GIVEN RECORDS –
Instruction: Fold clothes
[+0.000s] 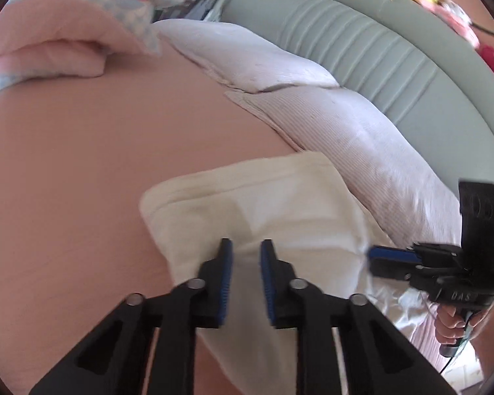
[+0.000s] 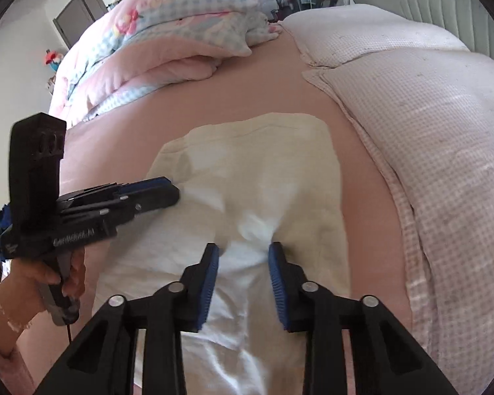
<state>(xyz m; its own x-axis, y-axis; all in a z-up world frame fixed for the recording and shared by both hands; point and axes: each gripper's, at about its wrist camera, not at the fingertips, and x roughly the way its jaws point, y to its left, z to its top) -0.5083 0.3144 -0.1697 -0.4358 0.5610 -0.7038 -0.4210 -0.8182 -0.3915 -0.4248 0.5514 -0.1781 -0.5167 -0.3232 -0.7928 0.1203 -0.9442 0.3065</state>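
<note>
Left claw (image 1: 243, 253) stands narrow over the near edge of the cream garment (image 1: 280, 204), its blue ribbed pads a little apart with white cloth showing in the gap, not clamped on it. Right claw (image 2: 243, 253) is set just as narrowly on the same garment, its tips dug into the middle of the near part, where the cloth puckers into a small bunch between the pads; the pads are not seen closed on that bunch. The garment lies flat on a pink bed sheet (image 1: 82, 164), roughly rectangular, soft and thin, with a stitched hem along its far edge and rumpled, brighter white cloth toward the near side. Just beside the garment on its right run two plump pillows (image 1: 345, 125) in a fine pink-and-white check, their flat seamed borders lying on the sheet. Beyond them from the garment rises a grey padded headboard (image 1: 378, 59) with ribbed stitching. Well beyond the garment's far left corner sits a folded quilt (image 2: 181, 39), fluffy pink with a blue check and flower print. A hand (image 2: 66, 273) grips the left claw's black handle at the garment's left. Nothing lies on the garment but the two claws.
</note>
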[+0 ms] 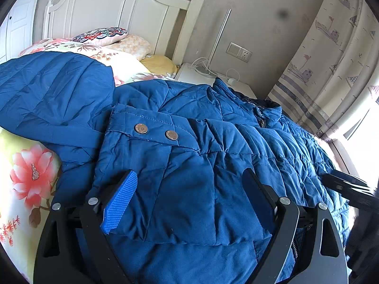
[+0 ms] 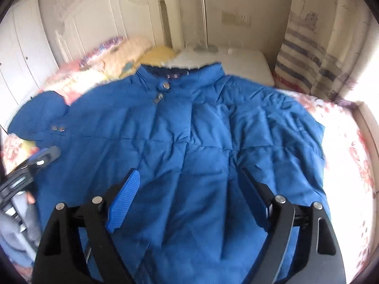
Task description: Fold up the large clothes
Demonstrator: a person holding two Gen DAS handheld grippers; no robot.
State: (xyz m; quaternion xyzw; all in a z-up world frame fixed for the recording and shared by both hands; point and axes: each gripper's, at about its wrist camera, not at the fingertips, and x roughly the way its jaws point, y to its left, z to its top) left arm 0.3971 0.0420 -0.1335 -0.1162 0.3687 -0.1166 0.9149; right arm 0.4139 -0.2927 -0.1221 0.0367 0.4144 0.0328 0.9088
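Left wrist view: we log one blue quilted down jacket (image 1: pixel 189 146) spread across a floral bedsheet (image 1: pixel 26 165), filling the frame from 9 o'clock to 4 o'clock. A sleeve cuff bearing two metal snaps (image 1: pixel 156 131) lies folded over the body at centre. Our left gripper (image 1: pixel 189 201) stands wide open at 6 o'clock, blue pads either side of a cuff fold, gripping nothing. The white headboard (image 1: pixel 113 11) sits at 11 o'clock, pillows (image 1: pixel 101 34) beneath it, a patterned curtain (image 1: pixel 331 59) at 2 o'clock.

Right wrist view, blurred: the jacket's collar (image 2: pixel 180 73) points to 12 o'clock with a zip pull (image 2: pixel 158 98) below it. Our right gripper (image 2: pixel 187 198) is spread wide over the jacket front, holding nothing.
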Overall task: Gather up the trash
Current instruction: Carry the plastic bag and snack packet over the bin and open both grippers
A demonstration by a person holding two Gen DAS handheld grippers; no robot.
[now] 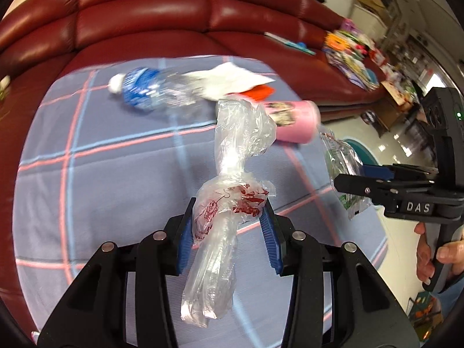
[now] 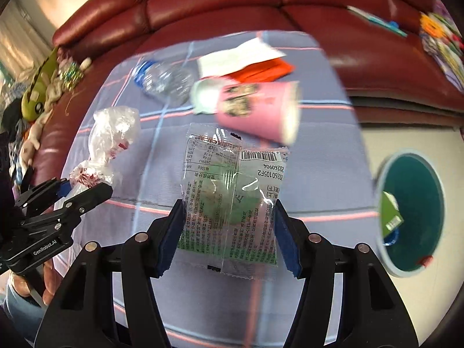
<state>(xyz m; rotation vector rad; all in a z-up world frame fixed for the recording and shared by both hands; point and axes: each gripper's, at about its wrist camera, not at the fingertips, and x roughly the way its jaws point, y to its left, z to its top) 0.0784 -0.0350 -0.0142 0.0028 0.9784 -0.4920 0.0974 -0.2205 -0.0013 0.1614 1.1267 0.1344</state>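
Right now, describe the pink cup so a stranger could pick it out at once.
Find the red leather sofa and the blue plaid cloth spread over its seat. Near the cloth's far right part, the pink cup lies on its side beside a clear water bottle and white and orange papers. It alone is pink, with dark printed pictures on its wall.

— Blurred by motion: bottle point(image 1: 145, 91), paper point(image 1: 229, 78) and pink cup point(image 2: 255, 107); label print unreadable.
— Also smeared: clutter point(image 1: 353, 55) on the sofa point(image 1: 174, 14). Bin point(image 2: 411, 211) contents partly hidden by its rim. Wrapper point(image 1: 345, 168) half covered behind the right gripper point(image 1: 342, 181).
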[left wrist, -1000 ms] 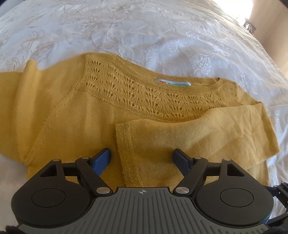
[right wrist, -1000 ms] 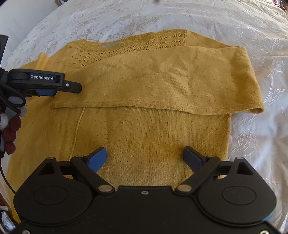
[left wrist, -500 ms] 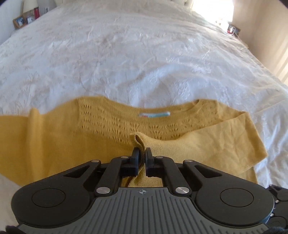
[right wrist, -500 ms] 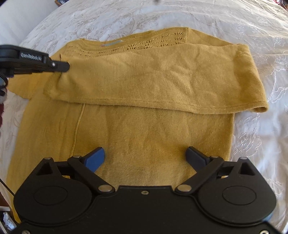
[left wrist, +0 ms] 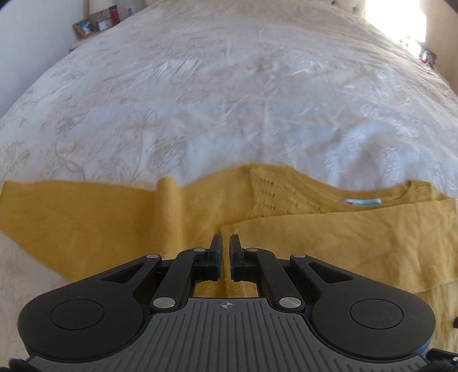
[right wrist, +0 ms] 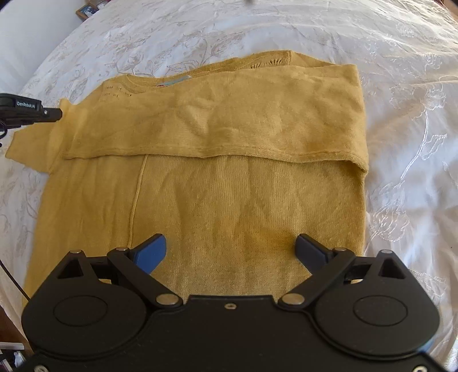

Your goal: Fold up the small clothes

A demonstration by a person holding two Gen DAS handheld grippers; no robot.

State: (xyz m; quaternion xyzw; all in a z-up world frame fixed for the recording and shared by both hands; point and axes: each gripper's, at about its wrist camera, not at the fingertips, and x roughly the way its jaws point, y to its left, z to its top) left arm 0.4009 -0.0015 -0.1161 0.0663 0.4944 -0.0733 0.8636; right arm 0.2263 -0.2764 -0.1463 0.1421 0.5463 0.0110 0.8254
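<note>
A mustard-yellow knitted sweater (right wrist: 243, 200) lies flat on the white bedspread (right wrist: 415, 100). Its right sleeve (right wrist: 229, 126) is folded across the chest toward the left. In the left wrist view the sweater (left wrist: 200, 206) has its left sleeve (left wrist: 71, 211) spread out to the left, and the neck label (left wrist: 362, 202) shows. My left gripper (left wrist: 226, 243) is nearly shut just above the cuff end of the folded sleeve; I cannot tell whether fabric is still between the pads. It also shows in the right wrist view (right wrist: 54, 114). My right gripper (right wrist: 230, 251) is open and empty over the sweater's lower body.
The embroidered white bedspread (left wrist: 229, 100) stretches far beyond the sweater. A nightstand with picture frames and a red bottle (left wrist: 114, 14) stands at the far left corner. A wall and a cable (left wrist: 426, 54) are at the far right.
My left gripper closed on the cuff of the folded sleeve and pulled it to the left across the chest. The right gripper stayed open over the hem.
</note>
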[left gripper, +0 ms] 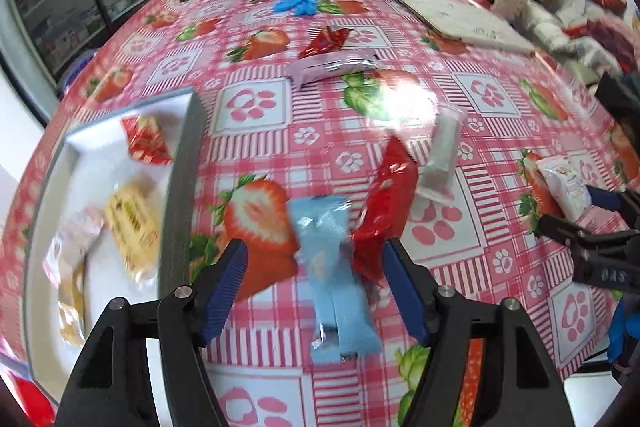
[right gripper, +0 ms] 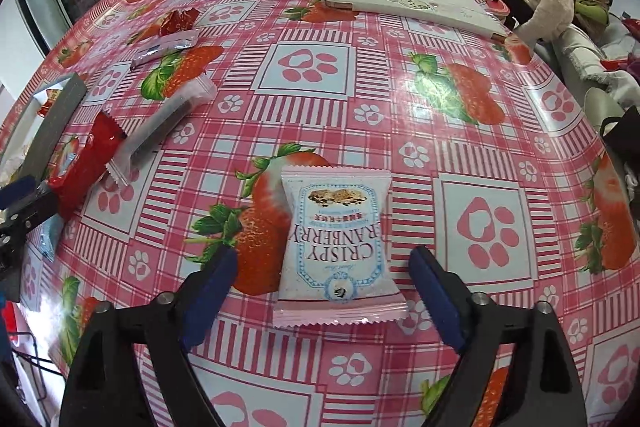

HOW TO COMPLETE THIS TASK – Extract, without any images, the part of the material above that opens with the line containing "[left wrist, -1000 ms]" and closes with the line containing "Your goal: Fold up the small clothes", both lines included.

RESULT OF THIS TASK –
[left wrist, -1000 ms] 
[right wrist, -1000 ms] 
[left wrist, -500 ms] 
[right wrist, -500 ms] 
[left wrist, +0 ms] 
[right wrist, +0 ms] 

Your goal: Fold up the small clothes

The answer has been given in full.